Abstract

To compare characteristics of patients exhibiting cetuximab infusion reactions or another adverse drug reaction related to cetuximab and to identify factors associated with the severity of cetuximab infusion reactions. All cases of adverse drug reaction reported with cetuximab from 1985 to 2010 were extracted from the French Pharmacovigilance database. The severity of infusion reactions was assessed according to the NCI-CTCAE criteria (v4.0). Multiple logistic regression analysis was performed to identify factors associated with the severity of infusion reactions. Among the 602 adverse drug reaction reported with cetuximab during the study period, 374 infusion reactions were identified. Indication is more likely to be head and neck than colorectal cancer among patients experiencing an infusion reaction (p < 0.001). Among the seven deaths related to an infusion reaction, five patients were treated for head and neck cancer.
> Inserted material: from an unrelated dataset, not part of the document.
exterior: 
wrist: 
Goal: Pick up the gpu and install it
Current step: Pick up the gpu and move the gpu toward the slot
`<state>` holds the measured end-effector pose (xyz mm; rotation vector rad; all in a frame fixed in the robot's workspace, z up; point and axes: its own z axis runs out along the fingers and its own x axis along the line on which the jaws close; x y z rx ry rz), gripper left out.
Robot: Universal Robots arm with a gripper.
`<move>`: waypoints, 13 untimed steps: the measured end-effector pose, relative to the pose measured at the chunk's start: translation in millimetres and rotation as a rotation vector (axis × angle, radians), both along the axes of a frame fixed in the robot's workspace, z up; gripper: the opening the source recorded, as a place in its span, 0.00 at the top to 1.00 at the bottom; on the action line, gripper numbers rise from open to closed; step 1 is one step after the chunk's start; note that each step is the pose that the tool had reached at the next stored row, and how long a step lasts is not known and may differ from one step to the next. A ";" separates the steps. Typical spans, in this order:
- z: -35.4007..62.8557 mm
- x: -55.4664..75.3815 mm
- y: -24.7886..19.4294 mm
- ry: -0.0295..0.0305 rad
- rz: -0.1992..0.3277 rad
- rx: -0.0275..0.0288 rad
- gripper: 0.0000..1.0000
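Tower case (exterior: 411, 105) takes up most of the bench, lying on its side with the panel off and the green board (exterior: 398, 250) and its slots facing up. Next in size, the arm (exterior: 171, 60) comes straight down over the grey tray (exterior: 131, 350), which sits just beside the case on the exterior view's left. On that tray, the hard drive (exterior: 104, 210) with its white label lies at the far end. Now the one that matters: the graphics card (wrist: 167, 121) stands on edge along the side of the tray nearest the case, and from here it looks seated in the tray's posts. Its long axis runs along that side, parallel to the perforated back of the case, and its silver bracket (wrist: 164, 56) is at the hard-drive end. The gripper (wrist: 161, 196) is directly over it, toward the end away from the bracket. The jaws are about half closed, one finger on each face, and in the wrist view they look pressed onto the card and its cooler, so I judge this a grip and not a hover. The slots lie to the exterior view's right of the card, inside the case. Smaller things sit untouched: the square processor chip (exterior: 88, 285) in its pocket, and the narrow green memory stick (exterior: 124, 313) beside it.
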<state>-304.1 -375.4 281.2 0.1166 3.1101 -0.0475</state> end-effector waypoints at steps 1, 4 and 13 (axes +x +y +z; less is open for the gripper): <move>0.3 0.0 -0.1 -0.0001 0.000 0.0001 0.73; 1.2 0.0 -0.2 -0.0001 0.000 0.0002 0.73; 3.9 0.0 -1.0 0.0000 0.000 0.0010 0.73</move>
Infusion reactions were more likely to be severe when they occurred during the first administration (OR = 7.40 95% CI [2.21-24.71]), adjusted for age, sex, region of France, quarter of the year, indication, year of occurrence, and premedication. Our study found that reports of infusion reactions more often concerned patients treated for head and neck cancer, that in these patients the adverse drug reaction was more often fatal and severe infusion reactions were more likely during the first administration. In daily practice, the close monitoring of patients during the first infusion, especially patients with head and neck cancer, is recommended. Considering the possible immunoglobulin E-mediated mechanism, reliable tests for their detection need to be readily available.